Serob Harutiunian, who used to run a counterintelligence division in the National Security Service (NSS), his wife and son risk becoming the first persons to lose their assets, worth a combined 485 million drams ($1 million), as a result of a controversial law enacted by the Armenian government last year.
The law allows prosecutors to seek asset forfeiture in case of having “sufficient grounds to suspect” that the market value of an individual’s properties exceeds their “legal income” by at least 50 million drams ($110,000). Courts can allow the nationalization of such assets even if their owners are not found guilty of corruption or other criminal offenses.
A spokesman for the Office of the Prosecutor-General, Gor Abrahamian, told RFE/RL’s Armenian Service on Tuesday that the Harutiunian family’s assets, including an expensive apartment in downtown Yerevan, caught the law-enforcement agency’s attention when it was conducting a separate criminal investigation in early 2020.
Harutiunian was accused at the time of leaking to an Armenian newspaper the fact that then Minister for Territorial Administration Suren Papikian had spent a year in prison for stabbing his commander during his compulsory military service. Papikian, who is now the country’s deputy prime minister, publicly urged law-enforcement authorities to find out who publicized “the secret information relating to my private life.”
The NSS colonel was eventually cleared of the charges but still lost his job. He and his family members will now have to prove the legality of their holdings in the court. The prosecutors filed a relevant lawsuit on Monday.
The law in question allows an out-of-court settlement of such cases which would require suspects to hand over 75 percent of their assets to the state.
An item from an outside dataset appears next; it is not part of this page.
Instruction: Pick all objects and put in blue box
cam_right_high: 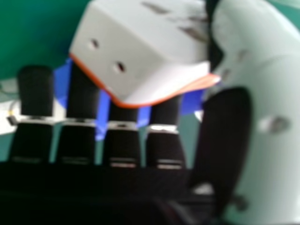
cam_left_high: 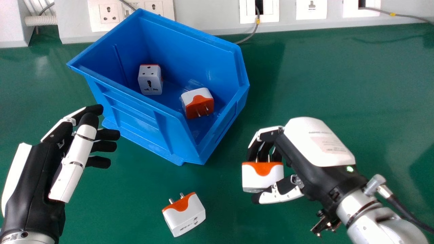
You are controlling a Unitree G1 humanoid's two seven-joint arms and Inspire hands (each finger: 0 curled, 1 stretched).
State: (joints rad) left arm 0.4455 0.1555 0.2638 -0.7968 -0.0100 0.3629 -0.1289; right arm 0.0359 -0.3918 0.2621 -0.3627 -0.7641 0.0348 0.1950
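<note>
Box [cam_left_high: 135, 122]: two plug adapters [cam_left_high: 151, 80] inside, done.
My right hand [cam_left_high: 313, 144]: curled round third adapter [cam_left_high: 262, 179], outside box, yet to go in.
Bench [cam_left_high: 332, 78]: fourth adapter [cam_left_high: 185, 216], left to pick.
My left hand [cam_left_high: 75, 149]: relaxed, near box.

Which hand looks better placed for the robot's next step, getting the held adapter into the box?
Right, most likely: the right hand already has the held adapter between its fingers and thumb, just off the right side of the blue box. The left hand is empty.
</note>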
According to Abrahamian, the prosecutors hope to cut such deals with about a dozen other individuals also suspected of illegal enrichment. They include Vladimir Gasparian, Armenia’s national police chief from 2011-2018, Arman Sahakian, the former head of a government agency on privatization, and a niece of former President Serzh Sarkisian.
Prime Minister Nikol Pashinian has repeatedly portrayed the asset forfeiture mechanism as a major anti-corruption measure that will help his administration recover “wealth stolen from the people.” Opposition figures have condemned it as unconstitutional and accused Pashinian of planning a far-reaching “redistribution of assets” to cement his hold on power.